What is required> Restate the data exactly, with nothing altered.

Source data section start

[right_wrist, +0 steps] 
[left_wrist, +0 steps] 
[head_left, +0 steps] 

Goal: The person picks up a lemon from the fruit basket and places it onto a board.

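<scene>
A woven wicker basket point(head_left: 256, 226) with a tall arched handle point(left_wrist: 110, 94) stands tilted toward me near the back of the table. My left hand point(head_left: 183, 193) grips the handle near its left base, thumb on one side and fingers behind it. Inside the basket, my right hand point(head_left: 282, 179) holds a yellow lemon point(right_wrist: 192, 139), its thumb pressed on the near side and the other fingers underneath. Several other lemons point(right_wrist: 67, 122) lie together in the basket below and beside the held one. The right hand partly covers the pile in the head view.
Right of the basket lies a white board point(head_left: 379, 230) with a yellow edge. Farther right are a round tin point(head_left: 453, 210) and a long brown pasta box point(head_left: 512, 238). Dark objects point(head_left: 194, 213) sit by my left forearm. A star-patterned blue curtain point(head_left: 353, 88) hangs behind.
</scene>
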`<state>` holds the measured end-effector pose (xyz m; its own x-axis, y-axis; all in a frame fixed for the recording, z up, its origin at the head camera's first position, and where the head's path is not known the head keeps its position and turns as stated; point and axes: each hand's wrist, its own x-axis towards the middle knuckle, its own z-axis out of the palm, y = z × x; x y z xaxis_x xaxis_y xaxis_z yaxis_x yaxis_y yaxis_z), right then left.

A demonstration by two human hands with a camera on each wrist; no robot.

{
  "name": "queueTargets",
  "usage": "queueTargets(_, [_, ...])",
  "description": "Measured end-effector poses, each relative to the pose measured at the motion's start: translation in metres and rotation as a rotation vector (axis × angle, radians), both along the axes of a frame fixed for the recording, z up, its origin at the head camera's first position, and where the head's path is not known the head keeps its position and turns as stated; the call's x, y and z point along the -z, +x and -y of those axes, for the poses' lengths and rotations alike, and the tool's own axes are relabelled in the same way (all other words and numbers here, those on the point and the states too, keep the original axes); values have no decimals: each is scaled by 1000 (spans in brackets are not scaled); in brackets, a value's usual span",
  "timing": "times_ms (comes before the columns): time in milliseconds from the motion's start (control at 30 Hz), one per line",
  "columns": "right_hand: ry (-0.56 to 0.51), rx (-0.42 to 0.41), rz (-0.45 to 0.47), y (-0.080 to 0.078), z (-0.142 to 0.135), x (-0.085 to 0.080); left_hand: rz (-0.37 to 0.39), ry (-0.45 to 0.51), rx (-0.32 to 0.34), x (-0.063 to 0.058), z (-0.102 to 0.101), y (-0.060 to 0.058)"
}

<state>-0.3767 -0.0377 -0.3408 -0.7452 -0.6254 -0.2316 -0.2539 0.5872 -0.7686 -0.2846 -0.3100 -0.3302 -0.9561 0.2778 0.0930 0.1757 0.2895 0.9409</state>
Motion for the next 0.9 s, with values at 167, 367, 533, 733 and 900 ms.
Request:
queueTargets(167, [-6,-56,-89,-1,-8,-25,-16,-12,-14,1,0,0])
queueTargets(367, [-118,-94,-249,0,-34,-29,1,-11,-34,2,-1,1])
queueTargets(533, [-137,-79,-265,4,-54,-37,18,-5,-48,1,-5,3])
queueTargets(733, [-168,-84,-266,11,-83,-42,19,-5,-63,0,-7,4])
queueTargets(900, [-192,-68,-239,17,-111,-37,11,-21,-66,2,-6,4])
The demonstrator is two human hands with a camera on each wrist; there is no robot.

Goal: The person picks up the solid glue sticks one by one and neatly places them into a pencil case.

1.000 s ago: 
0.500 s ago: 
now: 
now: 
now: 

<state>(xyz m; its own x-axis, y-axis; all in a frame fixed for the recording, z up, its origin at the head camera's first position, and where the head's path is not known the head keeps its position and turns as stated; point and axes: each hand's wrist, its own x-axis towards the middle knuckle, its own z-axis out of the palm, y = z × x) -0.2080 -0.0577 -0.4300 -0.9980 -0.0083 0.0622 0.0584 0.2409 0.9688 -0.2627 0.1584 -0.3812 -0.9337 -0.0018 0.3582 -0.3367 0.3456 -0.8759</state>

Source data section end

Response>
[right_wrist, +0 steps] 
[left_wrist, +0 steps] 
[head_left, +0 steps] 

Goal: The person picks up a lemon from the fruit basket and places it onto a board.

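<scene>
A woven wicker basket point(head_left: 256, 226) with a tall arched handle point(left_wrist: 110, 94) stands tilted toward me near the back of the table. My left hand point(head_left: 183, 193) grips the handle near its left base, thumb on one side and fingers behind it. Inside the basket, my right hand point(head_left: 282, 179) holds a yellow lemon point(right_wrist: 192, 139), its thumb pressed on the near side and the other fingers underneath. Several other lemons point(right_wrist: 67, 122) lie together in the basket below and beside the held one. The right hand partly covers the pile in the head view.
Right of the basket lies a white board point(head_left: 379, 230) with a yellow edge. Farther right are a round tin point(head_left: 453, 210) and a long brown pasta box point(head_left: 512, 238). Dark objects point(head_left: 194, 213) sit by my left forearm. A star-patterned blue curtain point(head_left: 353, 88) hangs behind.
</scene>
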`<state>` holds the measured end-effector pose (xyz m; its own x-axis, y-axis; all in a frame fixed for the recording, z up, its origin at the head camera's first position, and where the head's path is not known the head keeps its position and turns as stated; point and axes: each hand's wrist, its own x-axis towards the middle knuckle, its own z-axis out of the palm, y = z × x; x y z xaxis_x xaxis_y xaxis_z yaxis_x yaxis_y yaxis_z), right then left.

A demonstration by two human hands with a camera on each wrist; no robot.

{
  "name": "queueTargets",
  "usage": "queueTargets(_, [_, ...])",
  "description": "Measured end-effector poses, each relative to the pose measured at the motion's start: translation in metres and rotation as a rotation vector (axis × angle, radians), both along the axes of a frame fixed for the recording, z up, its origin at the head camera's first position, and where the head's path is not known the head keeps its position and turns as stated; the call's x, y and z point along the -z, +x and -y of those axes, for the poses' lengths and rotations alike, and the tool's own axes are relabelled in the same way (all other words and numbers here, those on the point and the states too, keep the original axes); values have no decimals: each is scaled by 1000 (spans in brackets are not scaled); in brackets, a value's usual span",
  "timing": "times_ms (comes before the columns): time in milliseconds from the motion's start (control at 30 Hz), one per line",
  "columns": "right_hand: ry (-0.56 to 0.51), rx (-0.42 to 0.41), rz (-0.45 to 0.47), y (-0.080 to 0.078), z (-0.142 to 0.135), x (-0.085 to 0.080); left_hand: rz (-0.37 to 0.39), ry (-0.45 to 0.51), rx (-0.32 to 0.34), x (-0.063 to 0.058), z (-0.102 to 0.101), y (-0.060 to 0.058)"
}

<state>-0.3767 -0.0377 -0.3408 -0.7452 -0.6254 -0.2316 -0.2539 0.5872 -0.7686 -0.2846 -0.3100 -0.3302 -0.9561 0.2778 0.0930 0.1757 0.2895 0.9409</state>
Motion for the next 0.9 s, with values at 167, 367, 533, 733 and 900 ms.
Request:
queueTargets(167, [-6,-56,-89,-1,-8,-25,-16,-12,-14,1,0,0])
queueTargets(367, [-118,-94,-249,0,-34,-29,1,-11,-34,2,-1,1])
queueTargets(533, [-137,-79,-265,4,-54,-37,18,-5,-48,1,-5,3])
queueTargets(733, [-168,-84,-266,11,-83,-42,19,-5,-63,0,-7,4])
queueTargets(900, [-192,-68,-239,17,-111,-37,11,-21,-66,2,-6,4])
The demonstrator is two human hands with a camera on each wrist; there is no robot.

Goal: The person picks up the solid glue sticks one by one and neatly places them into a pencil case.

1.000 s ago: 
0.500 s ago: 
now: 
now: 
now: 

<state>(xyz m; its own x-axis, y-axis; all in a frame fixed for the recording, z up, its origin at the head camera's first position, and where the head's path is not known the head keeps its position and turns as stated; point and axes: each hand's wrist, its own x-axis towards the middle knuckle, its own z-axis out of the palm, y = z × x) -0.2080 -0.0577 -0.4300 -0.9980 -0.0083 0.0622 0.0584 0.2409 0.9688 -0.2627 0.1584 -0.3812 -0.9337 -0.0018 0.3582 -0.3367 0.3456 -0.8759</state>

That is the complete answer to the exercise.